» **Problem**: The expected output is each line below containing "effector", copied in full.

» **Given information**:
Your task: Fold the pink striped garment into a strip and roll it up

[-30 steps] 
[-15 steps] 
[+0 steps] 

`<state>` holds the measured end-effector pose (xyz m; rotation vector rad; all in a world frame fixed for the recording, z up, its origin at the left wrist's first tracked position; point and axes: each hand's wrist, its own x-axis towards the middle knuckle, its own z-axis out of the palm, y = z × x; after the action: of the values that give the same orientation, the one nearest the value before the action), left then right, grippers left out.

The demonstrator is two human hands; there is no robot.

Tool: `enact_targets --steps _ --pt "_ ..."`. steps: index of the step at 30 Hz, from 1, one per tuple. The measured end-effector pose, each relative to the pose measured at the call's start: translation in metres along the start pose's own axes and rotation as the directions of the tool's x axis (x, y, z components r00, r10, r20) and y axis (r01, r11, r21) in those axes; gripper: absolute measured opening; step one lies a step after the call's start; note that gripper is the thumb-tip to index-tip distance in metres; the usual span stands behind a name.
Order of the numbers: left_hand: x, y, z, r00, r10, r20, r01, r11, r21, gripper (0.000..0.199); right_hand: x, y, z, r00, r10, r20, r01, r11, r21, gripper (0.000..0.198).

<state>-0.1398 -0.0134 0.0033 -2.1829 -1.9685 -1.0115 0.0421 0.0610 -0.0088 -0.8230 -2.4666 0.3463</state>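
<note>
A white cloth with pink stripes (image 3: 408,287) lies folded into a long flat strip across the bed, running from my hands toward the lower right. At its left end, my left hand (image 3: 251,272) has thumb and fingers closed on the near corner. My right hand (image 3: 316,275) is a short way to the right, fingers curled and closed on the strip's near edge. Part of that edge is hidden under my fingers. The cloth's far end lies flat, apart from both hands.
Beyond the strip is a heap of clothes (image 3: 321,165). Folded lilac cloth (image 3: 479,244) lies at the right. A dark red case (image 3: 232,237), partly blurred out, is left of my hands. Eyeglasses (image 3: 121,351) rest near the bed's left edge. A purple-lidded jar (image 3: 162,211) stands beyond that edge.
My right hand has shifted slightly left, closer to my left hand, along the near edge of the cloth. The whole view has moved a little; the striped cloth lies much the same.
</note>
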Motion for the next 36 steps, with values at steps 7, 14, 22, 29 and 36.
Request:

» **Response to this task**:
`<state>` holds the measured end-effector pose (xyz m; rotation vector rad; all in a world frame fixed for the recording, z up, its origin at the left wrist's first tracked position; point and axes: each hand's wrist, its own x-axis towards the middle knuckle, its own z-axis out of the palm, y = z × x; after the action: of the values that give the same orientation, the one nearest the value before the action), left then right, grippers left out.
Tool: `enact_targets --steps _ --pt "_ ..."`. steps: index of the step at 30 Hz, from 1, one per tuple. The measured end-effector pose, each relative to the pose measured at the call's start: translation in metres along the start pose's own axes and rotation as the directions of the tool's x axis (x, y, z components r00, r10, r20) and y axis (r01, r11, r21) in those axes; gripper: absolute measured opening; step one lies a step after the call's start; note that gripper is the thumb-tip to index-tip distance in metres; the usual span stands behind a name.

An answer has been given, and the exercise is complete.